Félix et Meira: recensione in anteprima del film in concorso a Torino 2014
Torino Film Festival 2014: in Félix et Meira un uomo che vive alla giornata e una donna della comunità ortodossa di Montreal s’incontrano per caso e cominciano a frequentarsi. Ma liberarsi del presente non è cosa facile. Maxime Giroux gira un film cauto e giusto che forse rischia di tenere a distanza.
Gli opposti si attraggono, soprattutto al cinema. Dai mélo alle commedie classiche americane, i film hanno descritto persone con caratteri, ceti sociali e razze diversi che si avvicinano inesorabilmente superando le barriere. Il canadese Maxime Giroux (quello di Demain) mette in scena due personaggi davvero ai due estremi opposti: di classe, di religione e di personalità.
In Félix et Meira è al solito il fato che fa incontrare i due protagonisti, che però si capiscono con un semplice sguardo. Colpo di fulmine? Troppo generico. È più giusto e bello pensare che Félix e Meira si capiscano al volo e si inizino a frequentare perché sono alla ricerca di qualcosa di simile, pur essendo da parti opposte della barricata: una svolta radicale nelle loro vite.
Siamo nel Canada francese. Félix vive senza soldi né grandi ambizioni. La cosa però non lo preoccupa molto, dal momento che il suo ricco padre sta morendo. Tutt’altra vita è invece quella di Meira, ragazza ebrea della grande comunità ortodossa di Montreal, sposata con un rabbino e già con un figlio.
Nonostante le solide certezze del suo ambiente, Meira è in cerca di qualcosa di diverso: ed è appunto quasi incredibile che lo trovi proprio nell’eccentrico Félix. Il loro incontro è destinato a segnare l’inizio di un sentimento più forte di ogni barriera sociale. Dopo essersi incontrati per caso i due incominciano a frequentarsi sempre di più…
La società francofona quebecchese e la comunità degli ebrei ortodossi di Montreal. Da questa differenza già ben marcata, che è un po’ l’assunto del film, parte l’opera di Giroux: che nei primi minuti del film alterna la storia privata di Félix e la storia privata di Meira. Ovviamente colpisce di più, perché inserita in un contesto pieno di regole e ben definito, la storia di lei.
Il marito ad esempio le vieta di ascoltare musica. Meira infatti adora nascondersi in camera, mettersi su le cuffie e ascoltare musica ad alto volume in segreto, nascondendosi da tutti. Ma è un atto immorale. Un tempo poi la donna adorava disegnare, ma è rimasto un hobby personale senza alcuna possibilità di altri sbocchi.
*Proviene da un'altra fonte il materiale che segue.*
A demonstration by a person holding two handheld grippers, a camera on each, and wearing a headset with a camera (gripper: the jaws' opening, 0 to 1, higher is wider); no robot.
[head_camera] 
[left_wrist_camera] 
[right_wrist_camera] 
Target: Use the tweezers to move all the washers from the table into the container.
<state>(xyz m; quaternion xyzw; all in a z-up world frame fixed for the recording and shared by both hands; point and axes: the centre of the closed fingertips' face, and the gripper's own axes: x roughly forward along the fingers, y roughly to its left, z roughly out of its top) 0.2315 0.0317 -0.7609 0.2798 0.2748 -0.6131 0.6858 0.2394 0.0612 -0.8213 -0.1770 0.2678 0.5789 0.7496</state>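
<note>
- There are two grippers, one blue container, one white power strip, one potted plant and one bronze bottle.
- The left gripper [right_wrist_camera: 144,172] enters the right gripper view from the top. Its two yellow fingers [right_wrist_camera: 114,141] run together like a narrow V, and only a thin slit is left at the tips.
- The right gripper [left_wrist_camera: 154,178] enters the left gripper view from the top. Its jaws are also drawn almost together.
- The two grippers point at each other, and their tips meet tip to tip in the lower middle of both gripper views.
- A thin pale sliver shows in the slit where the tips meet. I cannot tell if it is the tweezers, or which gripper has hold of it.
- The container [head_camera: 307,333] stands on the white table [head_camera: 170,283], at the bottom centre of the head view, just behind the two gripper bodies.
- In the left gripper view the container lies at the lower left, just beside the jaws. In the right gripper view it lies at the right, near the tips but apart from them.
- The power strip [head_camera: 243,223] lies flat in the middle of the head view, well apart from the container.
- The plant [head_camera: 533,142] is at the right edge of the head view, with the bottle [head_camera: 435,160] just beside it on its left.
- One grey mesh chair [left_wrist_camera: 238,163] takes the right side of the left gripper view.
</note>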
E se lei non vuole più avere figli, invece il marito insiste perché continuino a farli.
Giroux scrive in punta di penna e dirige con cautela una storia che non è mai urlata, che si prende i suoi tempi per far affiorare per bene i due caratteri e per far entrare lo spettatore nei rispettivi mondi dei personaggi. È anche vero che il film dà spesso la sensazione di essere in ogni scena sempre un po’ troppo più lungo del dovuto, e questo rischia o di far entrare lo spettatore nella storia troppo tardi o di tenerlo direttamente a distanza.
Non è affatto un brutto film Félix e Meira, anzi, anche se può peccare di schematismo agli occhi dei più critici (avrebbero comunque le loro ragioni per pensarlo). Ha anche almeno un paio di scene che restano nel cuore e ti lasciano ipnotizzato davanti allo schermo: basta vedere la scena di ballo nel locale latino, oppure la scena dei due protagonisti di notte fra le luci di New York.
Il finale poi è di quelli che scaldano il cuore, e lasciano la sensazione che sia l’unico finale possibile. Giusto per la trama, giusto per i protagonisti, giusto persino per lo spettatore. Ecco: forse il limite più grosso di Félix e Meira, nel caso ne esista davvero uno, è proprio quello di essere sin da subito fin troppo “giusto”.
Voto di Gabriele: 6.5
Félix et Meira (Canada 2014, drammatico 105′) di Maxime Giroux; con Martin Dubreuil, Hadas Yaron, Luzer Twersky, Melissa Weisz.